Preventable lifestyle risk factors for non-communicable diseases in the Pakistan Adolescents Schools Study 1 (PASS-1).

Ali Khan Khuwaja, Aga Khan University
Saleem Khawaja
Komal Motwani
Adeel Akbar Khoja
Iqbal Syed Azam, Aga Khan University
Zafar Fatmi, Aga Khan University
Badar Sabir Ali, Aga Khan University
Muhammad Masood Kadir, Aga Khan University


Objectives: The rising burden of preventable risk factors for non-communicable diseases (NCDs) among adolescents is a major public health challenge worldwide. We identified the preventable risk factors for NCDs in adolescents. Methods: In a school-based study, pre-tested structured questionnaires were completed by 414 adolescents (14 to 17 years) at six schools in three cities in Pakistan. The chi-squared test and adjusted odds ratio (aOR) with 95% confidence interval (CI) were calculated in a multinomial logistic regression analysis. Results: Over 80% of the adolescents had unhealthy diets, and 54% were physically inactive. Most adolescents were exposed to passive smoking, and 14% were also current smokers. More than one-third of participants chewed betel nut, and one-quarter used oral tobacco. More girls were physically inactive (OR, 4.07, 95% CI, 2.69 to 6.17), whereas a greater proportion of boys were current smokers (OR, 2.17, 95% CI, 1.19 to 3.91), exposed to passive smoking (OR, 2.57, 95% CI, 1.72 to 3.83), and using betel nut (OR, 2.03, 95% CI, 1.34 to 3.06).
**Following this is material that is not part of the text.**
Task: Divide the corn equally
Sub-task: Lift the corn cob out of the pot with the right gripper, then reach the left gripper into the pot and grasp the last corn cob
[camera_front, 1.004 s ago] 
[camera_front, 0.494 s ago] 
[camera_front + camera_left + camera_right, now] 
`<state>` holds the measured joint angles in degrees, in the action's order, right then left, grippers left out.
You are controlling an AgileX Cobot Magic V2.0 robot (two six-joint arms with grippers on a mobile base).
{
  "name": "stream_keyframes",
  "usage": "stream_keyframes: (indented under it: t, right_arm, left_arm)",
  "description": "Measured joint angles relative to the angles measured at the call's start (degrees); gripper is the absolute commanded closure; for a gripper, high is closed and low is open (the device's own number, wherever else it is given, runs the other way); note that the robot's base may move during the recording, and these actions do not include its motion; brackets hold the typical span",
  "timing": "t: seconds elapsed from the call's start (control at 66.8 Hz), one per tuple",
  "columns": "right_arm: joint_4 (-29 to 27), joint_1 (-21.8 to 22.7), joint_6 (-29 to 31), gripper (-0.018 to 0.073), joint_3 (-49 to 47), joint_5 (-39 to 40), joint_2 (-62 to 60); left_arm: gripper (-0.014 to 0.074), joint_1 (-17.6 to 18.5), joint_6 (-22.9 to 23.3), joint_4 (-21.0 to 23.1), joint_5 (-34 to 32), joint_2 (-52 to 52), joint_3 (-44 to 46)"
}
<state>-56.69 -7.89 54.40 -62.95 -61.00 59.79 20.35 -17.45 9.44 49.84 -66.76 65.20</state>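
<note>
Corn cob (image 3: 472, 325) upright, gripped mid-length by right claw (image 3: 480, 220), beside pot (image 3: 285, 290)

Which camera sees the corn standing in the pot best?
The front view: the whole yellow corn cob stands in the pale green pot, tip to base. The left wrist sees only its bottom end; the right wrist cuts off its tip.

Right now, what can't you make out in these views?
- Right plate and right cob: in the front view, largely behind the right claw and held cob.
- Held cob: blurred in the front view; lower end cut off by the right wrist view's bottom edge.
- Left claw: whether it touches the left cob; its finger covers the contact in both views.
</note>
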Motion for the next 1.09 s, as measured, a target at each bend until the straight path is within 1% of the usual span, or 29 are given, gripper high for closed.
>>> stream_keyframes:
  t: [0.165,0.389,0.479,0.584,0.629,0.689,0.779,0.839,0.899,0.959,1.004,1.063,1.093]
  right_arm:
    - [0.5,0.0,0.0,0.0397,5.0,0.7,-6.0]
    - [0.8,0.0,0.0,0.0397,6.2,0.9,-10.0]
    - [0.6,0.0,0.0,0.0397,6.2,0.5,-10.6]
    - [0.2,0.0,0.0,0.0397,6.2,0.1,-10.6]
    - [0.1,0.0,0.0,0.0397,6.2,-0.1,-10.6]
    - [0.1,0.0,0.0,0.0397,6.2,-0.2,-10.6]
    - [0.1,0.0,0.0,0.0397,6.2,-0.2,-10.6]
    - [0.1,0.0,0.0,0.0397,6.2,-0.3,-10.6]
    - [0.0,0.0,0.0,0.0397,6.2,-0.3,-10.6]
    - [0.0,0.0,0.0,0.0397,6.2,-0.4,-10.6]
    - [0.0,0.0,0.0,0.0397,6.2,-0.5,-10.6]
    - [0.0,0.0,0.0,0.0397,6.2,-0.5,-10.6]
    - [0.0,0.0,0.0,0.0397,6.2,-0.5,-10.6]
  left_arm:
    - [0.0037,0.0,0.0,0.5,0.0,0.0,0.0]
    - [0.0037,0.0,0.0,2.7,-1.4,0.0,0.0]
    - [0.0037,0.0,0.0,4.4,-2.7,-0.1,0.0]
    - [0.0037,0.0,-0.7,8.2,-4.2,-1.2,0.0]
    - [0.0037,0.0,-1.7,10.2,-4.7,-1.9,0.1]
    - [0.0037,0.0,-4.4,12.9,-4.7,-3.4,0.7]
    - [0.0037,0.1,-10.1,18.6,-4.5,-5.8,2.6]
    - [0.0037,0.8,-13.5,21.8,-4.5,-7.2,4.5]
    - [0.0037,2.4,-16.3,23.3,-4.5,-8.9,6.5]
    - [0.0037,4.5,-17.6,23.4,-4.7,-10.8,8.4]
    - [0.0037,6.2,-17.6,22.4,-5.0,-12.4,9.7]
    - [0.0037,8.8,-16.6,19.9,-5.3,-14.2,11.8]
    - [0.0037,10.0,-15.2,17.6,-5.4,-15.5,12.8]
Only 3.1% of the participants were without any preventable lifestyle risk factor for NCDs, and over 80% had ≥2 factors. Co-existence of risk factors was independently associated with fathers being blue-collar workers (aOR, 3.57, 95% CI, 1.07 to 11.92) and parents not treating their child fairly (aOR, 5.05, 95% CI, 1.29 to 19.78). Conclusions: Most of the adolescents studied had preventable risk factors for NCDs. These results warrant comprehensive and integrated interventions to prevent lifestyle risk factors, and parents are front-line stakeholders.